Richard Lochhead said: “The volume of the responses means it has taken a significant amount of time to analyse views of local people.

“The SNP Government remains committed to the dualling of the road which is a commitment that was never made by Mr Ross’ party when they were in charge.”

Councillor Jérémie Fernandes (Elgin North, SNP) brought a motion to his party conference in Aberdeen earlier this year, highlighting the importance of fully dualling the A9 and A96 – which party members voted to agree.

The Elgin councillor revealed that local SNP politicians have been lobbying the Scottish Government on dualling.

“The SNP‘s position has always been clear: we want to see the dualling of the A96 from Inverness to Aberdeen,” Cllr Fernandes said.

“Local SNP representatives have been working hard to keep the A96 at the top of the agenda.

“The Bute House Agreement and the coalition with the Scottish Greens does not change that, and we must deliver on the project.”

Councillor Sandy Keith (Elgin North, Labour), a veteran Elgin bypass campaigner, said he expected SNP to “string the matter out”.

Releasing the outcome before this year’s General Election is essential, he added, because: “The people of Moray need to know now whether they have been betrayed.”

“The SNP Government has kept the people of Moray in the dark for too long regarding its intentions for the A96,” Cllr Keith said.

“They have been in power since 2007 and not one inch of dualling in Moray has been approved since. I seriously doubt their commitment to the required improvements.”

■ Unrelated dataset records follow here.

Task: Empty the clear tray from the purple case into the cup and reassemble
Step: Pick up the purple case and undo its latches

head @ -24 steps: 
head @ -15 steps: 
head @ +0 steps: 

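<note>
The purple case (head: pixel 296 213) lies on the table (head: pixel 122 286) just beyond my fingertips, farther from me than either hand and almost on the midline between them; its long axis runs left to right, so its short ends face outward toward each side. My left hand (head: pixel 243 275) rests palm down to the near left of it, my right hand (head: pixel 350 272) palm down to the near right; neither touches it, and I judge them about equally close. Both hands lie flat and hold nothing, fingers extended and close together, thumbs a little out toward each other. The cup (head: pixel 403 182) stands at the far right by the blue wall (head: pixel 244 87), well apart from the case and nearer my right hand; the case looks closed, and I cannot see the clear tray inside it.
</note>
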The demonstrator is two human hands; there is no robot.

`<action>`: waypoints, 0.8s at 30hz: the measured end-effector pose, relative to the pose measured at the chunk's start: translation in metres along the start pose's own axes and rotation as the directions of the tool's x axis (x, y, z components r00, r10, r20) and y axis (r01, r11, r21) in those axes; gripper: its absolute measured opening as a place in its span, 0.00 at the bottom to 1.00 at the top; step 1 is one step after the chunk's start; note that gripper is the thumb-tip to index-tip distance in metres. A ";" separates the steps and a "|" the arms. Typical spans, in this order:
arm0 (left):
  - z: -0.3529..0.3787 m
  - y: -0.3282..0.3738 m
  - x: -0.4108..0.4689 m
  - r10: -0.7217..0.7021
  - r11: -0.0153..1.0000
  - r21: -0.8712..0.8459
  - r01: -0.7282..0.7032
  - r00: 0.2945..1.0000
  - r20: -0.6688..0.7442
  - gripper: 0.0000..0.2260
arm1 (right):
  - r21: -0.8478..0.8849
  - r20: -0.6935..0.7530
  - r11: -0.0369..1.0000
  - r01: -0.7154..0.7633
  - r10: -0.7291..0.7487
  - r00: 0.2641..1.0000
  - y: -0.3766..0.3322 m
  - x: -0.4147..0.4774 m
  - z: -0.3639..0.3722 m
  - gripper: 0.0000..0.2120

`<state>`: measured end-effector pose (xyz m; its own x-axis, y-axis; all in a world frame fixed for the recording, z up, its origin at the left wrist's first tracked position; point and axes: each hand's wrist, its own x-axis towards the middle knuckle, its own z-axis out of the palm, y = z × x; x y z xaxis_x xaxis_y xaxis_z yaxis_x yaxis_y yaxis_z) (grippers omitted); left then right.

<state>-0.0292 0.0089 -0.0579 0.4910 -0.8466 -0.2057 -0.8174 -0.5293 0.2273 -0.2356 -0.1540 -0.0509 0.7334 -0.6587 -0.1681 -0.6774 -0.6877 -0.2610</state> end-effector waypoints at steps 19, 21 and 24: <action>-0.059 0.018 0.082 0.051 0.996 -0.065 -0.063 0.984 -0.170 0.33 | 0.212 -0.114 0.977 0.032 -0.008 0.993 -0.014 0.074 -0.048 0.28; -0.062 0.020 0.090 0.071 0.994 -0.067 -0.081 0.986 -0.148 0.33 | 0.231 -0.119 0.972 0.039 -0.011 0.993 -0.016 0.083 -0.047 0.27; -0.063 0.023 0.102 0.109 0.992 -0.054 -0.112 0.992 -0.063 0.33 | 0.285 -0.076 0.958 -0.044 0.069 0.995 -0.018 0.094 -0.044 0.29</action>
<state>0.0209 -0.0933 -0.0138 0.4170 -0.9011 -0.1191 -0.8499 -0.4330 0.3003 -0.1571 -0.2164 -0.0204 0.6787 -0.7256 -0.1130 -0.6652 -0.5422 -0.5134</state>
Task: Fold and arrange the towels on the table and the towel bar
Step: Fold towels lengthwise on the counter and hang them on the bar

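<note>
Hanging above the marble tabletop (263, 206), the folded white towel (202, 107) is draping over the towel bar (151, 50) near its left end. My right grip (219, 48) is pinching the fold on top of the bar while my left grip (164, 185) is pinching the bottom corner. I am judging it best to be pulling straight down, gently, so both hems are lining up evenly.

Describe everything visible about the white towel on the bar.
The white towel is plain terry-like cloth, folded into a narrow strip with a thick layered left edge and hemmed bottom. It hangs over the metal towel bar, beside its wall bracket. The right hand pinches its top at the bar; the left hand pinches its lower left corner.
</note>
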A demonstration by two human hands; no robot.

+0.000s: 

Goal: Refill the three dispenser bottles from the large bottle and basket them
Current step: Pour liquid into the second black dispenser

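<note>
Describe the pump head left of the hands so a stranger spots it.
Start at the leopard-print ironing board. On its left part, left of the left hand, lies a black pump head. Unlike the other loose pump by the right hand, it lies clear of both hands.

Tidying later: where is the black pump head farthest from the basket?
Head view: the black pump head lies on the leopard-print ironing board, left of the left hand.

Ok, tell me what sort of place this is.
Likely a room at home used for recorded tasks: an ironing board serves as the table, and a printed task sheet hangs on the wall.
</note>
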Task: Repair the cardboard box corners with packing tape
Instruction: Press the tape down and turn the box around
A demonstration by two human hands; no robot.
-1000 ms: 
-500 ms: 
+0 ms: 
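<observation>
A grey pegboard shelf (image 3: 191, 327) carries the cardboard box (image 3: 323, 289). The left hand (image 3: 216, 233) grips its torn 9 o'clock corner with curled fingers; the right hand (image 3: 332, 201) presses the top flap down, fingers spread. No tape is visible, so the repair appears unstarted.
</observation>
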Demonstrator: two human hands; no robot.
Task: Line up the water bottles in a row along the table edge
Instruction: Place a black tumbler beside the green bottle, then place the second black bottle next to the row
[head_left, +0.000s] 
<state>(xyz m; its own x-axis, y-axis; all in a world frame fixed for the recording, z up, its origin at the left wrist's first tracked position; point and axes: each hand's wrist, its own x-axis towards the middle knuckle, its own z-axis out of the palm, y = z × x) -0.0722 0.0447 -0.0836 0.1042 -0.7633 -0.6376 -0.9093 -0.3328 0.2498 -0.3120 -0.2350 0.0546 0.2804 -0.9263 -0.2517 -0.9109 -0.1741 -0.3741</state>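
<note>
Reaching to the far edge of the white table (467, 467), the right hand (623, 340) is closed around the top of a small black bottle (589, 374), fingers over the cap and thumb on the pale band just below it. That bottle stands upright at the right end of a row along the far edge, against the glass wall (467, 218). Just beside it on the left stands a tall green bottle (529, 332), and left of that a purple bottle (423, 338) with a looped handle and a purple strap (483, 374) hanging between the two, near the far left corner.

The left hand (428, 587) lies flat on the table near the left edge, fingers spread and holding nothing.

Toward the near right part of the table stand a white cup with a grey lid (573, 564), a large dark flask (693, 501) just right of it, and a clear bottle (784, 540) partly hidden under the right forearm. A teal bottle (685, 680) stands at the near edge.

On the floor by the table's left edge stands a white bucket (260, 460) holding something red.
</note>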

Green Councillor for Forres Draeyk van der Horn said: "An environmental review during a time of climate breakdown and nature emergency is a crucial part of any major infrastructure project and inevitably something this complex may take longer than originally planned.

"Simply dualling the A96 will not only cost billions that could be spent elsewhere, but can it be justified when we are seeing the devastating impacts of climate breakdown all around us, so we must question is this what we really want.

"I would say we need a holistic solution to transport that doesn’t involve putting all our eggs in one costly basket, we need a wider view that takes in all transport upgrade options which would be far cheaper and less disruptive to build such as improving our rail network and looking at ways in which we can bring HGVs off our roads.

"We also need a cascade of options not simply 'dual or not dual' such as bypasses, intersection upgrades and laybys for slower traffic.

"All of which need to be done to minimise impact on local communities, our natural environment, and the loss of prime agricultural land.

"Ultimately, we need to be sure we have all the facts to hand before consulting on and considering this vast multi-billion-pound project."

A Transport Scotland spokesperson said: “As we have made clear on a number of occasions, including through our Programme for Government, the Scottish Government is committed to improving the A96 and we will take forward an enhancements programme along the A96 corridor that improves connectivity between surrounding towns, tackles congestion and addresses safety and environmental issues.

"The current plan is to fully dual the route and, as part of this process, we are undertaking a transparent, evidence-based review of the programme, which includes a Climate Compatibility Assessment and other statutory assessments.

“The significant interest in the review’s initial consultation last year, with nearly 4,600 responses, generated 11,000 options to improve the corridor and it’s only right that appropriate time has been taken to examine and fully appraise these.

"We have been pushing forward with the detailed appraisal of the retained options and expect to provide advice to Ministers on the emerging outcomes from the robust appraisal process imminently.

"Following consideration by Ministers there will then be a consultation on the outcomes before a final decision can be reached.”